Le développement de la multipolarité est un processus historiquement naturel et irréversible. Il s’agit d’un ordre mondial qui reflétera la diversité culturelle et civilisationnelle du monde moderne et qui tiendra compte du droit de chaque nation à déterminer son propre destin.

Les nouveaux centres de pouvoir, notamment l’OCS, les BRICS, les dirigeants de l’Union africaine, l’ANASE, le SELAC et d’autres unions d’intégration de la majorité mondiale, jouent un rôle clé dans ce contexte. Il est nécessaire d’œuvrer au renforcement de leurs positions au sein des institutions internationales, principalement le Conseil de sécurité des Nations unies et le G20, en particulier après l’adhésion de l’Union africaine au Groupe. Il est essentiel de développer des liens horizontaux entre les associations régionales des différents continents et de construire un réseau de coopération constructive et mutuellement bénéfique. Les BRICS pourraient jouer un rôle de coordination au niveau mondial.

Il fut un temps où la Russie était le chef de file de la promotion des processus de décolonisation. Sa victoire dans la Grande Guerre patriotique, obtenue au prix d’énormes sacrifices, a permis de stopper l’expansion mondiale de l’Occident pendant plusieurs décennies. Dans les conditions difficiles de la guerre froide, l’Union soviétique a jeté les bases des industries des pays amis du Sud et de l’Est, et les a aidés à assurer leur sécurité et à mettre en œuvre leur droit à un développement souverain. En outre, l’exemple inspirant de l’URSS a encouragé les mouvements de libération nationale dans le monde entier.
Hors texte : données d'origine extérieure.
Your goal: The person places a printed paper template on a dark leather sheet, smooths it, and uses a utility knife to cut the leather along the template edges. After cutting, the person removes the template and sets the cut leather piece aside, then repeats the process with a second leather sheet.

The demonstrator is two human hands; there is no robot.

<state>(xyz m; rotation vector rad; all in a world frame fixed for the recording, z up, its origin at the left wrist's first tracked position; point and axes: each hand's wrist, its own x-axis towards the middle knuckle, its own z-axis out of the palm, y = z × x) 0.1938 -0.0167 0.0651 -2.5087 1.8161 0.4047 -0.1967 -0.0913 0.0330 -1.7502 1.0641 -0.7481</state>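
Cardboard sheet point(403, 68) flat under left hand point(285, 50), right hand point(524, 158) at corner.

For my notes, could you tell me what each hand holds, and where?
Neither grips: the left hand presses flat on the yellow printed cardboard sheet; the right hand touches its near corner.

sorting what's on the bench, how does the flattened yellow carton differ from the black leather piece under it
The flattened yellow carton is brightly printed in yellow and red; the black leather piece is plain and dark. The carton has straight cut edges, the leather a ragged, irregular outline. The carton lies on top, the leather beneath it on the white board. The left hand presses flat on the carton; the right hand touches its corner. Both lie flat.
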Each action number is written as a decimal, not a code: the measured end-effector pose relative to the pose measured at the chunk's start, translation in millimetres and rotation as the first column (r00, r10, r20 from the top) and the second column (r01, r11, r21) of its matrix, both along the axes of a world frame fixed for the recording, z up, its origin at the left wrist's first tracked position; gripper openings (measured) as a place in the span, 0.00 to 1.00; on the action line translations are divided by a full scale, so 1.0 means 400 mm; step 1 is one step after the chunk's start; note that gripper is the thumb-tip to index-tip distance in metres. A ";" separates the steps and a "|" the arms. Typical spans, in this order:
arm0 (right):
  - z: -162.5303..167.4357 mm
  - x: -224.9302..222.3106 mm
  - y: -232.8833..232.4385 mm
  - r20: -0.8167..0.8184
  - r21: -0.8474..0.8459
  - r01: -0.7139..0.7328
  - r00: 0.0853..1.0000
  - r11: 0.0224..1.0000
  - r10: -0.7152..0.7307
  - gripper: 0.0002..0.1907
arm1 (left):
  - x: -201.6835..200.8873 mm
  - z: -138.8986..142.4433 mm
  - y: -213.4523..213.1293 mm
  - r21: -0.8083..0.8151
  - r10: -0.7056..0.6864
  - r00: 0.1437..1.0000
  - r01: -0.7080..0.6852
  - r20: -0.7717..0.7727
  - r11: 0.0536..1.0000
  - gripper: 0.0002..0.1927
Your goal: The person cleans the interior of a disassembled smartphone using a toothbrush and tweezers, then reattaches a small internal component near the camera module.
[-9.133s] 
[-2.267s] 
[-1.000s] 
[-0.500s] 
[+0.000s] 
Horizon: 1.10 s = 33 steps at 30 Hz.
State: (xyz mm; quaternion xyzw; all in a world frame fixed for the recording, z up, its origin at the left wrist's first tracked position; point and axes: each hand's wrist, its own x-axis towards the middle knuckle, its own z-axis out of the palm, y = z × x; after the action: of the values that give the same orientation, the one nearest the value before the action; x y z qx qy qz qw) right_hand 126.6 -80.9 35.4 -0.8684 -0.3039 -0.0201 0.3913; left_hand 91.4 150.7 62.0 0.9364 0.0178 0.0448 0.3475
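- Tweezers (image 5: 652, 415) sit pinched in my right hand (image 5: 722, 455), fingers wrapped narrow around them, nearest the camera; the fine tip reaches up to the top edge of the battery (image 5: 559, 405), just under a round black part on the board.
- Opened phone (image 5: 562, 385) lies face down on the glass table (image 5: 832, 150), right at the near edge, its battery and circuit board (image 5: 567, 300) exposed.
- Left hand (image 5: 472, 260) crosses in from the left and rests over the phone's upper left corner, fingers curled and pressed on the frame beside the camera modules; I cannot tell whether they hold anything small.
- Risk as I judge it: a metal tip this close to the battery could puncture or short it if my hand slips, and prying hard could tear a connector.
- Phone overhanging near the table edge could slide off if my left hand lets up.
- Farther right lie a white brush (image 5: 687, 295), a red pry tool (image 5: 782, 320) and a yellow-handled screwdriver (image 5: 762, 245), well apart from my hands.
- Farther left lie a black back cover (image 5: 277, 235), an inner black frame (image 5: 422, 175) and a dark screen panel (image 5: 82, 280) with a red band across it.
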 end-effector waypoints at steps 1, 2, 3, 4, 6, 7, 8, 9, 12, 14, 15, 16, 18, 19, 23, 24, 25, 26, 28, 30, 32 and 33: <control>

Malgré les pressions occidentales, la Russie se bat à nouveau non seulement pour elle-même, mais aussi pour le monde entier (comme l’a dit à juste titre le président Vladimir Poutine).

Nous pensons qu’il est nécessaire d’unir nos efforts afin, tout d’abord, de développer les approches communes de la majorité mondiale sur la manière dont elle devrait comprendre le néocolonialisme et d’achever le travail de décolonisation lancé par la diplomatie soviétique à l’ONU. En effet, 17 territoires sont encore sous dépendance coloniale et les mères-pays ne les libèrent pas malgré les résolutions de l’ONU en la matière.

Il est temps d’unir les efforts de toutes les personnes ici présentes et d’autres alliés pour lancer un effort systématique d’éradication des pratiques néocoloniales.

Je suis convaincu que ce premier forum international interpartis contre les pratiques néocolonialistes modernes, intitulé “Pour la liberté des nations”, constituera une étape importante sur cette voie. Nous devons mobiliser les membres responsables de la communauté internationale pour faire respecter la justice dans les affaires mondiales. Le Groupe d’amis pour la défense de la Charte des Nations unies a été créé à cet effet. Nous invitons tous les participants au forum à soutenir vigoureusement ses activités.

En conclusion, je voudrais souhaiter à tous les participants à la discussion d’aujourd’hui un travail productif, de nouveaux succès au profit de vos pays, ainsi qu’une prospérité et un développement universels fondés sur le respect mutuel, une sécurité indivisible et une coopération mutuellement bénéfique.